La puissance qu'exerce ces lieux est frappante : le domaine est appelé bonheur mystérieux, et
semble envoûtant, entouré de féerie. Il est comparé à un passage dont parle les vieux livres, un
passage vers un monde merveilleux. C'est ici que la rêverie prend le dessus sur la réalité. Elle pris la
couleur de contes et légende, notamment avec la mention du prince errant. Ainsi, la réalité
s'estompe, et laisse place à l'onirisme, au magique.
Cette rêverie est une sorte de coupure avec le monde extérieur, mais aussi avec celui des adultes. Il
a quitté le périmètre connu du bourg, et s'est engagé dans une exploration de l'inconnu. Et pourtant,
son aventure, qu'il considère comme la plus importante qu'il ait vécu jusque là, ne semble pas le
faire mûrir, mais plutôt de le faire régresser dans un monde enfantin. Les glissements entre monde
réel et monde imaginaire ne font que souligner sa puérilité. Tout comme Augustin, il préfère la
rêverie à la réalité. Nous pouvons remarquer, par exemple, un champs lexical de la guerre dans les
premières phrases de notre extrait : guerre, vieux pistolet, traître, patrouille, caporal. Ce sont
précisément ces premières phrases qui sont pourtant les plus ancrées dans la réalité, qui ne
s'inscrivent pas dans la rêverie. La vraie vie est associée à quelque chose de désagréable, de violent,
en opposition au doux monde onirique dans lequel il aime s'évader. Elle paraît décevante, comme
l'illustre cette phrase proche de la fin de l'extrait, celle où le narrateur est tiré de son rêve éveillé :
«brusquement je débouche dans une sorte de clairière, qui se trouve être tout simplement un pré».
C'est un retour abrupt à la réalité, lui qui, selon ses dires, s'enivrait dans son monde imaginaire.

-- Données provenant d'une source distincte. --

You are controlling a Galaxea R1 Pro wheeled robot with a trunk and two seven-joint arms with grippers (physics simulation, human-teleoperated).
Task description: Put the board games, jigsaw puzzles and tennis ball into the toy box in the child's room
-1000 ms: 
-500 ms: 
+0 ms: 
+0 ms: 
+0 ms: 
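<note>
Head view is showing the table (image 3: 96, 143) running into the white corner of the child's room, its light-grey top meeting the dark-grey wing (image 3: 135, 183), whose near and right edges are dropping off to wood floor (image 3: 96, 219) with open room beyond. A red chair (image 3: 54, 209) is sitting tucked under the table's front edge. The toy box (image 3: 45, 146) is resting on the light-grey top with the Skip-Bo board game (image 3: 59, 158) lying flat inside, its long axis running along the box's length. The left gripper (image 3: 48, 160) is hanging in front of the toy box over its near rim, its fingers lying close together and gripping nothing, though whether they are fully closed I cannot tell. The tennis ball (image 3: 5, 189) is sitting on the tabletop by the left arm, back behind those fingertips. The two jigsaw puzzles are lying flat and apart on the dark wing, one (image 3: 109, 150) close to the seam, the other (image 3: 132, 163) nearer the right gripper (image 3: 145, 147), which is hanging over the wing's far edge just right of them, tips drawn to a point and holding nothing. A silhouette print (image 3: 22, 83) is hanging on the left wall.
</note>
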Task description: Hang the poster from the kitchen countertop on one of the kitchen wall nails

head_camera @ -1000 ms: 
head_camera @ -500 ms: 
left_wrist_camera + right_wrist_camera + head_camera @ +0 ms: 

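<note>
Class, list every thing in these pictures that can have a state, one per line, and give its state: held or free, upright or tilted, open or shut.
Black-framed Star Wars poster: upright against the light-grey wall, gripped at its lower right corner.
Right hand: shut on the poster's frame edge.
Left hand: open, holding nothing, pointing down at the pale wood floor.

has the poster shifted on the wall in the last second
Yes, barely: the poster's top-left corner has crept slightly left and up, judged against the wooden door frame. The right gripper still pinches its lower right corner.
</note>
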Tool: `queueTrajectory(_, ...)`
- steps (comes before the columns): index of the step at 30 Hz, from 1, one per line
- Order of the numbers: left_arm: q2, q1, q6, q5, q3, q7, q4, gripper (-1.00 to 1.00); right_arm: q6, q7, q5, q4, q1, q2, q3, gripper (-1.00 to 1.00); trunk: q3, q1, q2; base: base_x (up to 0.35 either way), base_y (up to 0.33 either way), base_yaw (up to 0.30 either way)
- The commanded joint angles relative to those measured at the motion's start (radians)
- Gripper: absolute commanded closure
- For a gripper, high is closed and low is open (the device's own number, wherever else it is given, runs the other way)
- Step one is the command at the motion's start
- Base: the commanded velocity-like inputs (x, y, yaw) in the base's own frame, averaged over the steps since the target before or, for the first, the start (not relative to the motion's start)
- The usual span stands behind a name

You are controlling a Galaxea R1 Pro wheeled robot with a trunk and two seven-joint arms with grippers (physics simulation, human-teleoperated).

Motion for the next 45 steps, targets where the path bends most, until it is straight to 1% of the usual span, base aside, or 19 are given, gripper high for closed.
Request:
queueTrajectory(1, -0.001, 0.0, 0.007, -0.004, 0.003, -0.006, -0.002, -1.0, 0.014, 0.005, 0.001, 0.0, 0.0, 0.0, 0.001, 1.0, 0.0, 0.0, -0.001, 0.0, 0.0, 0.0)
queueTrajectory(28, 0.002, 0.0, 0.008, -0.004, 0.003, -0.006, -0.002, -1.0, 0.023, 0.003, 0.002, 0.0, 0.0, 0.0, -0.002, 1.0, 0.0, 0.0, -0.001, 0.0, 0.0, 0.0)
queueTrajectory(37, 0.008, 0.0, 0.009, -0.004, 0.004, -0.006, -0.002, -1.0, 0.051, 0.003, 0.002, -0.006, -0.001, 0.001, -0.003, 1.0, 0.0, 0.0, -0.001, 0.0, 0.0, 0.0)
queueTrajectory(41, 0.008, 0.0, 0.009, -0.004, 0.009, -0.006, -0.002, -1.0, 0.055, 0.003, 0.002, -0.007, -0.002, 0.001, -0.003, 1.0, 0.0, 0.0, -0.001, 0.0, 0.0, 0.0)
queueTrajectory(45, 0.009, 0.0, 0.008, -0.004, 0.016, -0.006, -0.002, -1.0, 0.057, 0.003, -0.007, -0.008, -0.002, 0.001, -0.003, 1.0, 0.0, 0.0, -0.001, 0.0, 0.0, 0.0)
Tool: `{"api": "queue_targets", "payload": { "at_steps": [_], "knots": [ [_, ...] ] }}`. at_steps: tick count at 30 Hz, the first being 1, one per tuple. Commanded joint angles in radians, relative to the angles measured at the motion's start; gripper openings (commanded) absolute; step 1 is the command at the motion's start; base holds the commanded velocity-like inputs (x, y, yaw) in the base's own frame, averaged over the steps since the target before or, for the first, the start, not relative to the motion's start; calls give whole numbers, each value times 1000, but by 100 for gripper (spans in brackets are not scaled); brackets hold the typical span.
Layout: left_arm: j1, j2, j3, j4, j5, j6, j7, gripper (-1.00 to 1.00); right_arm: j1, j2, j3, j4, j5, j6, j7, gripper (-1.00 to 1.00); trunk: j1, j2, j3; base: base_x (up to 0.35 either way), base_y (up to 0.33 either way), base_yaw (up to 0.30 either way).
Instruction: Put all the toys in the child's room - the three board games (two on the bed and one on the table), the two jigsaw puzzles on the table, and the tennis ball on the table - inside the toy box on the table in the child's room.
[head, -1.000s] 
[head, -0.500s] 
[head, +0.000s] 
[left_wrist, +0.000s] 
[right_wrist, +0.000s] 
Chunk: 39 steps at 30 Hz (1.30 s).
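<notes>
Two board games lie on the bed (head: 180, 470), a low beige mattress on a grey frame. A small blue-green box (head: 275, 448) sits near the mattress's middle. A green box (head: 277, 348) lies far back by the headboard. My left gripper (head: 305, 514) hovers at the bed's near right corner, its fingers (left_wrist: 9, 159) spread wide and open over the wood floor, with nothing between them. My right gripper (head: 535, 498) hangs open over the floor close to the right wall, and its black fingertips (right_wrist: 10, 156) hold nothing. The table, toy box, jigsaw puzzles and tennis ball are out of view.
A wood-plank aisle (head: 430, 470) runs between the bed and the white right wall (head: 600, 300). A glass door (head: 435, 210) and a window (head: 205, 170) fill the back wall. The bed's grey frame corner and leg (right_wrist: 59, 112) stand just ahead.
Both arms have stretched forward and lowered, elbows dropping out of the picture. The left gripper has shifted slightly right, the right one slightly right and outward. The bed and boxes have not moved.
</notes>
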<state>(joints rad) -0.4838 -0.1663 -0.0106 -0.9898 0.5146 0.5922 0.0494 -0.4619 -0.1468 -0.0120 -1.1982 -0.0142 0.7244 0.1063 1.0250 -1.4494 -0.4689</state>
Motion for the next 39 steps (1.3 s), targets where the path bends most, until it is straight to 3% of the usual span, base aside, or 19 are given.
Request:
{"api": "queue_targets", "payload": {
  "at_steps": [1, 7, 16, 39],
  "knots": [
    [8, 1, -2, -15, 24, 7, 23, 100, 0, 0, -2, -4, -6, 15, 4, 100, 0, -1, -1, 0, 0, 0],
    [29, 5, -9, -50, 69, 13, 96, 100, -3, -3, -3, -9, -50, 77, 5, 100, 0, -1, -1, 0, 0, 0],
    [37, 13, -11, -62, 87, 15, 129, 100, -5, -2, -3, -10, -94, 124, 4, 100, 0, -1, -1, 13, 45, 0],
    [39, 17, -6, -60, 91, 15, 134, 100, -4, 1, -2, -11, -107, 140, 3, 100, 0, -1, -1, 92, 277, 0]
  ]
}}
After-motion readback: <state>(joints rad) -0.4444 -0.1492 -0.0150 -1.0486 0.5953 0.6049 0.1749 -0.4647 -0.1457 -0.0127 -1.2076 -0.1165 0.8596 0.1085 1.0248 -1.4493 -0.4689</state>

Cette attitude le ramène à l'enfance, semble être une régression plutôt qu'une initiation. Le
personnage, plutôt que de mûrir comme tout bon protagoniste de Bildungsroman, trouve refuge et
se complaît dans un monde onirique, enfantin. Le rêve est utilisé comme une fuite pour ces
personnages inadaptés au monde extérieur, qui est perçu comme froid, déplaisant.
L'extrait se clôt sur l'échec de la quête de François «je n'ai rien trouvé», ce qui semble annonciateur
de son échec, ainsi que celui de Meaulnes, à la fin du roman.

Pour conclure, nous pouvons dire que l'onirique et le réel s'entremêlent, traduisant une rêverie
enfantine. Le personnage de François trouve un échappatoire au monde qu'il juge laid dans un
imaginaire merveilleux, ce qui invite à penser qu'il n'est pas un personnage qui tend à devenir un
homme, mais plutôt un adolescent qui refuse de grandir.
Alain Fournier écrira d'ailleurs, dans une lettre à Jacques Rivière, que «son livre futur sera peut-être
un perpétuel va-et-vient insensible du rêve à la réalité».